### Your assignment
Locate, in the data below, the line that contains "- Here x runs" and the line that contains "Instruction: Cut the"; reproduce exactly those two lines and every line between them, nothing more.

### Dataset section
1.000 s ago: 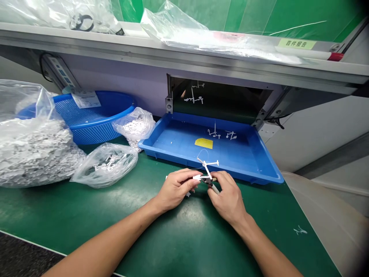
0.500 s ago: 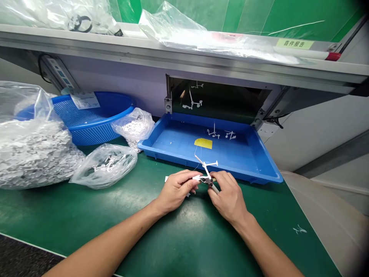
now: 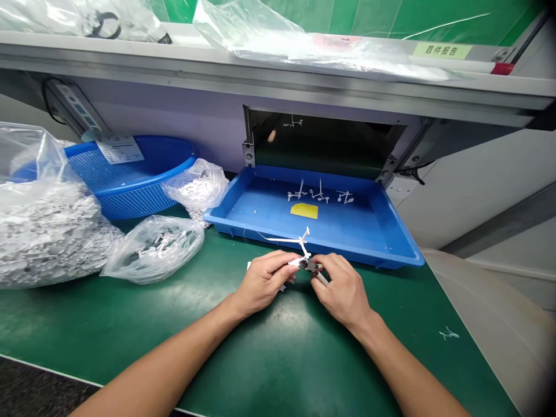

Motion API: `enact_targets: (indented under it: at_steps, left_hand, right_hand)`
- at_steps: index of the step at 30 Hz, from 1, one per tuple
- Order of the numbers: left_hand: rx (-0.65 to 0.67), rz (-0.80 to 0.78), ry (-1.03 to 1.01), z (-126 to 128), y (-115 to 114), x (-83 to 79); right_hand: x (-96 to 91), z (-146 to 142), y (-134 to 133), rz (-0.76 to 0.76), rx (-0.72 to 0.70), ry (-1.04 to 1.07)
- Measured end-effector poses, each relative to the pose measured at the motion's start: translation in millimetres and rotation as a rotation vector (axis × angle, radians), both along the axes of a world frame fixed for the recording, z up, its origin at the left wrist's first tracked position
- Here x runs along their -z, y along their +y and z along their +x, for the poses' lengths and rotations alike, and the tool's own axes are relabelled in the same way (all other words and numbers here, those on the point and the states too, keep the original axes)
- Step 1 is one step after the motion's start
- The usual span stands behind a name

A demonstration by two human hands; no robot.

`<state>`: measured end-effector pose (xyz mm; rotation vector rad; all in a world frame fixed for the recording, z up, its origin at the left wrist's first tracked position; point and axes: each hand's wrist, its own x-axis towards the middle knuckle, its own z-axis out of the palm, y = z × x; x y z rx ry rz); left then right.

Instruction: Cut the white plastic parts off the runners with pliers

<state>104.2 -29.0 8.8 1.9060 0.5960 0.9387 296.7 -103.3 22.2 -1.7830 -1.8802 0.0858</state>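
Our left hand (image 3: pixel 263 281) and right hand (image 3: pixel 343 288) meet, wrists angled inward, above the green tabletop (image 3: pixel 278 370). The left grip is closed on a white plastic sprue (image 3: pixel 303 248), the right grip closed on small side cutters (image 3: pixel 311 266) set against it, just in front of the blue tray (image 3: pixel 347 251)

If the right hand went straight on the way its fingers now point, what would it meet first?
Probably the white moulded plastic sprue held by the left hand, just past the tips of the side cutters in the right hand. Depth is hard to judge from this view.
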Motion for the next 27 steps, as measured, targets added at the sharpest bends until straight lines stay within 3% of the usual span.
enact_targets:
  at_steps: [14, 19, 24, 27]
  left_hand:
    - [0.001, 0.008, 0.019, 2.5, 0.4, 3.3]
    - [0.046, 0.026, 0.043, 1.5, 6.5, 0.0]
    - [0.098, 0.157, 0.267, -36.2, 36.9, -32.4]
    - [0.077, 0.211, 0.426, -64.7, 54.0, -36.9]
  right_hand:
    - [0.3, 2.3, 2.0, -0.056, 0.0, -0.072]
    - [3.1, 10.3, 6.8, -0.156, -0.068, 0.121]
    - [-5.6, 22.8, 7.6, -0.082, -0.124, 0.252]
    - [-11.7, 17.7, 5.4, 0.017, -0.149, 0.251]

### Task solution
- Here x runs along their -z, y along their +y and z along their +x, for the poses' lengths and rotations alike, and the tool's own axes are relabelled in the same way (all other words and numbers here, those on the point and the states too, keep the original axes)
- Step 1 is one step after the motion's start
- The usual span stands behind a name

A demonstration by two human hands; no robot.

`<state>`: measured end-effector pose (xyz mm; rotation vector rad; all in a world frame fixed for the recording, z up, its origin at the left wrist's first tracked position; point and axes: each hand's wrist, its own x-axis towards the middle knuckle, its own z-axis out of the palm, y = z × x; x y z rx ry rz); left then right.

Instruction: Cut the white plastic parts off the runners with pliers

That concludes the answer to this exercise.